Álvaro Martínez. Póngase el lector en situación. Pakistán, año 2009, Valle del Swet para ser más concretos; patio de recreo de los talibanes. Decir que todo eso era el paradigma de una región fallida, casi hobbesiana, apantallada tras la doctrina feroz del analfabetismo más peligroso puede sonar a letanía barata, pero no dista mucho de una buena descripción. Un cóctel donde muyahidines, yihadistas, guerrillas locales e insurgentes son un mismo ingrediente añadido a partes iguales. Un lugar de inocentes indefensos que miran de reojo el conflicto, pero también un lugar donde la defensa de la religión más extrema, la tradición más mohosa y el maltrato a la mujer es tan cotidiano que raya los límites de la realidad ajena y lo intolerable.
Y ahí, justo ahí, en medio de todo eso; una chicha de 12 años que se levanta, que mira a la cara a los extremistas y que les dice que ella quiere ir a la escuela. Que no quiere quedarse en casa. Que quiere reivindicar su derecho a una educación igual que sus hermanos varones. Imagínese la situación. Imagínesela para una mujer. Imagínesela para una mujer que quiere educarse. Imagínesela para una niña de 12 años que quiere educarse. Y a todo esto, que lo consiguió, consiguió que le dejasen ir a la escuela. Conmoviendo al mismo tiempo al mundo.
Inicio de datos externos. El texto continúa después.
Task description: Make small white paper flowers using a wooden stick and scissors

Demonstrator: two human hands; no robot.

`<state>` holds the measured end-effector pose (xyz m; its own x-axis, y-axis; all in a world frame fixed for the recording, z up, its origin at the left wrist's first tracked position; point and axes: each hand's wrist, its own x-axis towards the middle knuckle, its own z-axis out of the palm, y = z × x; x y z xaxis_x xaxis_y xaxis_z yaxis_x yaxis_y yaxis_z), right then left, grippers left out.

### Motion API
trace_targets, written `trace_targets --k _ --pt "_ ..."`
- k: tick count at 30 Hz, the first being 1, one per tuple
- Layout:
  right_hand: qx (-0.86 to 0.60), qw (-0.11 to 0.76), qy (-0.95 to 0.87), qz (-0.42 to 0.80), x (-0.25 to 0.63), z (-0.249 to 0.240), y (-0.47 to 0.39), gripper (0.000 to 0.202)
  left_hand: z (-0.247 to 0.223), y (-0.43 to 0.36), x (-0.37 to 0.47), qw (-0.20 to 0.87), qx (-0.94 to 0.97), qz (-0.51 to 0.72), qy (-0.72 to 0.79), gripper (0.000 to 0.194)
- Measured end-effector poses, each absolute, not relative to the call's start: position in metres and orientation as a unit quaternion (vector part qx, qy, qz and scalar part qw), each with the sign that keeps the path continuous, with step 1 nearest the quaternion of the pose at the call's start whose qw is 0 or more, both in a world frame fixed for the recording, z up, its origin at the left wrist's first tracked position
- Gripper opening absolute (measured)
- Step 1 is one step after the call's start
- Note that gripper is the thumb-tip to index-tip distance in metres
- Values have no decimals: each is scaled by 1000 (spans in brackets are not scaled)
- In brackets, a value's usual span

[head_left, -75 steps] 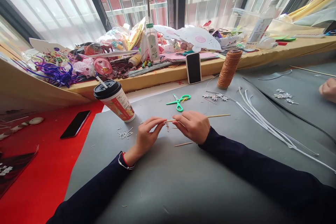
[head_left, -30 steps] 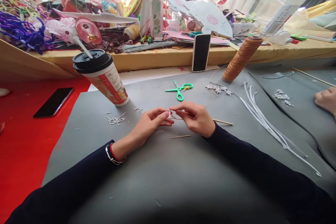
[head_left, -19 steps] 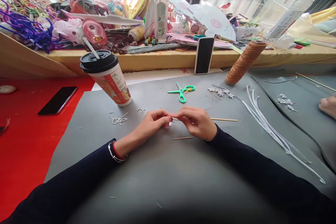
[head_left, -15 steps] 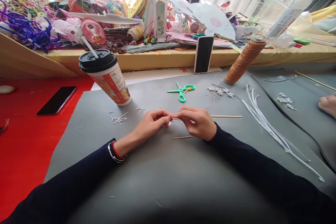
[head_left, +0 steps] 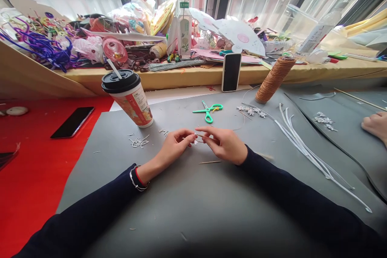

La venganza a manos de los talibanes no se hizo esperar, fue en 2012, y sucedió como suceden las cosas en los lugares donde crujen las costuras del planeta. La esperaron a la salida del colegio, se subieron al autobús escolar y le dispararon; en la cabeza, en el cuello y también en la dignidad. Pero no lo consiguieron. Por suerte, o por la mediación de otro Alá, no consiguieron convertirla en una mártir de 16 años. Aunque sí la dejaron muy maltrecha.
La historia, como las buenas historias que aquí se cuentan, no puede acabar ahí. Y ese mismo año, y aún con visibles secuelas en el rostro disimuladas con un inocente velo rosa, la chica que le plantó cara a los talibanes se fue a la sede de las Naciones Unidas para decir, sin matices ni reproches, que: «Un niño, un profesor, un libro y un lápiz pueden cambiar el mundo».
Esa joven paquistaní que conmovió a Occidente se llama Malala Yousufzai y es el vivo ejemplo de que, hasta en los lugares más lóbregos, violentos y áridos del Globo hay historias maravillosas que pueden ablandar hasta al mismísimo demonio. O historias que son, en realidad, buenas noticias.
Recuerdo todo esto mientras asisto a una de mis clases de la facultad impartida por un entusiasta profesor ayudante. Que aún con un sueldo escaso, pocos recursos para la investigación y menos ayudas para poder hacer una carrera decente dentro de un departamento, se resiste a pensar , cada vez que entra en el aula, que mejor podría estar en otro lado.
Alzo la vista de mis apuntes y lo miro como quien mira a un héroe. Como quien mira a Malala. Y me digo para mis adentros que justo ahora, cuando está levantando la tiza y se dispone a escribir en la pizarra, ese profesor, joven y entusiasta, tiene en sus manos -como dijo Malala- el poder de cambiar el mundo.